In a twin roll strip casting process, molten steel is supplied to the ladle 120, and the molten steel flows to the tundish 130 through a nozzle. Then, the molten steel is supplied from the tundish 130 to a region among the casting rolls 110 and the edge dams 170 attached to both ends of the casting rolls 110 through the casting nozzle 140, and the molten steel starts to solidify in the region. At this time, the meniscus shield 150 protects the surface of the molten steel solidifying in the region between the casting rolls 110 so as to prevent oxidation, and an appropriate gas is supplied to control the atmosphere of the region. In this state, while the molten steel solidifies, the molten steel is drawn from the region through a gap between the casting rolls 110 as a strip 180.
In such a twin roll strip casting process for directly producing a strip having a thickness of 10 mm or less, some techniques may be necessary to produce a strip having no cracks and a desired thickness at a high production rate by supplying molten steel through the casting nozzle 140 to the region between the casting rolls 110 rotating in opposite directions at high speed. However, fine inclusions may be formed in duplex stainless steel steels produced using the twin roll strip caster 100 because rapid solidification of molten steel does not allow for a sufficient time for inclusions to grow and combine with each other.

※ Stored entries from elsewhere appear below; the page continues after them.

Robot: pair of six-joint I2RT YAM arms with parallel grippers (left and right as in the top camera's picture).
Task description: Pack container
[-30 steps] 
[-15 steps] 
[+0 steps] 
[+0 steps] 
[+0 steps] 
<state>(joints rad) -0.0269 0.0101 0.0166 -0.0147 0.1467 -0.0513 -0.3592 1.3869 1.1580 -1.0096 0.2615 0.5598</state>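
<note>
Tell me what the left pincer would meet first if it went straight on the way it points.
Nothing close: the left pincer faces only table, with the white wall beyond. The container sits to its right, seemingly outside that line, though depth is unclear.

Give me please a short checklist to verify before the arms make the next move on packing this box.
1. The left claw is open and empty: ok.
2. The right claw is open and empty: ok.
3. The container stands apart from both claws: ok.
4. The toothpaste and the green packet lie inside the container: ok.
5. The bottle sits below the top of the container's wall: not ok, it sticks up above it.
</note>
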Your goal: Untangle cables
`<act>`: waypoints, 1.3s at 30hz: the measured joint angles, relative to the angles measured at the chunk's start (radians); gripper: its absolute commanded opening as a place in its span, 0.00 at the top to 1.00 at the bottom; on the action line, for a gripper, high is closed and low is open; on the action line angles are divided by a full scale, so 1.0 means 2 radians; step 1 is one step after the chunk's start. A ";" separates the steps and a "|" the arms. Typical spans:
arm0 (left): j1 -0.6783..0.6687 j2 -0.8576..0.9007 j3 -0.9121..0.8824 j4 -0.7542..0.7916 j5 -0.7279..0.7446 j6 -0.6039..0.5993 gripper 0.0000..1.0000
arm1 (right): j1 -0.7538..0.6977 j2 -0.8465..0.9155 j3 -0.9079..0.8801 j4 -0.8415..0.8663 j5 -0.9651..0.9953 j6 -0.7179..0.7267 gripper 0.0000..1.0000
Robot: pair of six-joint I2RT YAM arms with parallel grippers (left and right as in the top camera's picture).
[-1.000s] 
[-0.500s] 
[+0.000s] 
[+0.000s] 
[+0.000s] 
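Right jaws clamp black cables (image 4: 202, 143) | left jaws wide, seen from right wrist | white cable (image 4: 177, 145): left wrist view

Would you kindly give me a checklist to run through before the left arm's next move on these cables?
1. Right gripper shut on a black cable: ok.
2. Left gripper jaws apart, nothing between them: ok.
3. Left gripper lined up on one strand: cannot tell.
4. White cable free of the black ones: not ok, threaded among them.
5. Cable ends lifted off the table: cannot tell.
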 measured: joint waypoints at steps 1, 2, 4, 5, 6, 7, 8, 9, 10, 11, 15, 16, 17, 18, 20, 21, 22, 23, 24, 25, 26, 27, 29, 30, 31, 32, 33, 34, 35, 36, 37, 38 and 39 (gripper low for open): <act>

Such inclusions remaining on the surfaces of products may lead to surface damage or cracks and may act as sites lowering corrosion resistance. Particularly, non-metallic inclusions are inevitably formed during processes such as a molten steel deoxidizing process or a ferroalloy supplying process for temperature control. That is, although the formation of inclusions is inevitable, it is necessary to reduce or minimize the formation of inclusions.